Le forfait social de 30 % s’appliquerait désormais à l’indemnité de mise en retraite.
Tout d’abord, il ne faut pas confondre le départ en retraite et la mise en retraite. Quand c’est le salarié qui décide de partir de lui-même en retraite, il perçoit une indemnité de départ en retraite particulièrement modique, fixée par la loi à un maximum de 2 mois (sauf si la convention collective est plus généreuse).
Quand c’est l’employeur qui met le salarié en retraite, sachant que l’âge légal de mise en retraite est de 70 ans (sauf un dispositif qui permet de faire partir le salarié à partir de 67 ans, mais avec son accord), il doit verser à ce dernier une indemnité de mise en retraite équivalente à l’indemnité légale de licenciement, soit 1/4 de mois par année de présence jusqu’à 10 ans et 1/3 de mois pour les années supplémentaires (sauf si la convention collective prévoit une indemnité supérieure).
Au surplus, à l’heure actuelle l’employeur doit payer une taxe de 50 % sur la totalité de la somme. Ainsi, si le salarié a 40 ans d’ancienneté l’employeur doit lui verser 12,5 mois d’indemnité légale de mise en retraite + 50 % de taxes = 18 mois de salaire.
Voilà comment on récompense un employeur particulièrement vertueux qui a permis au salarié de prolonger sa carrière très tardivement.
La réforme prévoit donc la suppression de la taxe de 50% mais en compensation elle instaure un forfait social de 30%.
En effet, l’indemnité de mise à la retraite peut donner lieu pour partie au paiement par le salarié de la CSG/CRDS et donc du forfait social à la charge de l’employeur. L’employeur qui entend remercier le salarié de ses bons et loyaux services peut lui verser une indemnité de retraite supplémentaire dans les mêmes conditions sociales et fiscales que l’indemnité supplémentaire de rupture conventionnelle. Ainsi l’indemnité supplémentaire supérieure à l’indemnité légale et conventionnelle de mise en retraite est soumise à la CSG CRDS de 9,7% pour le salarié et l’employeur devra désormais payer 30% de la somme au titre du forfait social (de même qu’il devra payer le forfait social de 30 % sur le montant de l’indemnité légale ou conventionnelle de mise à la retraite exempt de charges sociales jusqu’au plafond de 87.984 €).

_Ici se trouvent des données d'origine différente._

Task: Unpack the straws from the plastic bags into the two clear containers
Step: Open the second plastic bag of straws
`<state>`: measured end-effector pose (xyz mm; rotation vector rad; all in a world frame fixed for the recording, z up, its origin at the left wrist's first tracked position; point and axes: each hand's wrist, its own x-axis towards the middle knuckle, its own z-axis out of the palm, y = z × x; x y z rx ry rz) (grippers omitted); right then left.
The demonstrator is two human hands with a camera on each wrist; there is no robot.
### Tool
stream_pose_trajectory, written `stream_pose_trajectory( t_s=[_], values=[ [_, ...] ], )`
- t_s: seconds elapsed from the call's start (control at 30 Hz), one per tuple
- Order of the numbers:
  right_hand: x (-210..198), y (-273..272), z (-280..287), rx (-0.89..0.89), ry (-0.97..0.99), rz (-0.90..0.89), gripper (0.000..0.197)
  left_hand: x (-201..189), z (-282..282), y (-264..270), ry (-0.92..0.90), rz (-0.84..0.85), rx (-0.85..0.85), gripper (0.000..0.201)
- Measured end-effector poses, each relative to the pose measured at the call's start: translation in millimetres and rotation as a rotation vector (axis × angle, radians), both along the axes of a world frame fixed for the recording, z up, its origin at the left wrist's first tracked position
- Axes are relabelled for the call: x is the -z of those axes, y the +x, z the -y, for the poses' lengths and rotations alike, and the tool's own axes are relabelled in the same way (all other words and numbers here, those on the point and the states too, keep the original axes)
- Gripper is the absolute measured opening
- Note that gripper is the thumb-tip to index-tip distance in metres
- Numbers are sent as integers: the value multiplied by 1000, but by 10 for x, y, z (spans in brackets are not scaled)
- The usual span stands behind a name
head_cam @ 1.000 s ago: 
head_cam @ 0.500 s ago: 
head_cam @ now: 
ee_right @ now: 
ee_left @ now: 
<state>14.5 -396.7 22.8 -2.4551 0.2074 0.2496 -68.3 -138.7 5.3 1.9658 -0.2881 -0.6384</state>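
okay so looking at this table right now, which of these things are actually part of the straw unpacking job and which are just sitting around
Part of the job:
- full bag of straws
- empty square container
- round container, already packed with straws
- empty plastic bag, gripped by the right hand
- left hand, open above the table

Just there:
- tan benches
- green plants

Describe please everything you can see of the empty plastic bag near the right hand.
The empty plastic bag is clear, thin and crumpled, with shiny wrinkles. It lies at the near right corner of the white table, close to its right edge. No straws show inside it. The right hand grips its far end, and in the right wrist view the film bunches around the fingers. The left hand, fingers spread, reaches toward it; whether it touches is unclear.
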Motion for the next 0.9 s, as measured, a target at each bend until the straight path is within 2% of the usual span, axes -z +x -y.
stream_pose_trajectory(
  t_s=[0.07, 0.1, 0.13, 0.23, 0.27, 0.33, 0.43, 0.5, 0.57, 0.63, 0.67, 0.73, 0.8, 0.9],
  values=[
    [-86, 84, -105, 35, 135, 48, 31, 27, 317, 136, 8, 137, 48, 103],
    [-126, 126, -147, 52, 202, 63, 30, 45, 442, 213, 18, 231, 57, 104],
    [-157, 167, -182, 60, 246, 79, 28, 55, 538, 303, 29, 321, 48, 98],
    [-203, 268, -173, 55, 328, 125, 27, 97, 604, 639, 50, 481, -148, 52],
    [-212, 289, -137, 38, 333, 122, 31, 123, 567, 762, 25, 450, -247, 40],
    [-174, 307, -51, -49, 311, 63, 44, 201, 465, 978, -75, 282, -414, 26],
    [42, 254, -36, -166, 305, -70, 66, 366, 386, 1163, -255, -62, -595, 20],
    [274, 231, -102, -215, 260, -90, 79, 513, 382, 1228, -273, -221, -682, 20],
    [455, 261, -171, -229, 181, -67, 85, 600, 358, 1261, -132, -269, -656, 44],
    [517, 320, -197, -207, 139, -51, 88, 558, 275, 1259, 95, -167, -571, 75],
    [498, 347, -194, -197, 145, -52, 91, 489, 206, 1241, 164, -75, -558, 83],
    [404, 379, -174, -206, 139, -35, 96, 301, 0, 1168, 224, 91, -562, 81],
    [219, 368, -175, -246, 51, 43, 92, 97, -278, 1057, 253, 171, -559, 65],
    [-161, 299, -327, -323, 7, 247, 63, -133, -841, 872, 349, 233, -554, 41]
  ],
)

En raison de la rareté des mises en retraite du fait de l’âge requis, la différence d’assiette et de taux entre la taxe à 50% et le forfait social à 30% ne devrait être dérisoire.
C’est donc bien une légère augmentation de recettes qui est recherchée via l’augmentation du taux du forfait social sur les ruptures conventionnelles. Il n’y a pas de volonté de dissuader les employeurs de pratiquer ce mode de rupture qui leur permet d’éviter le conflit lié au licenciement.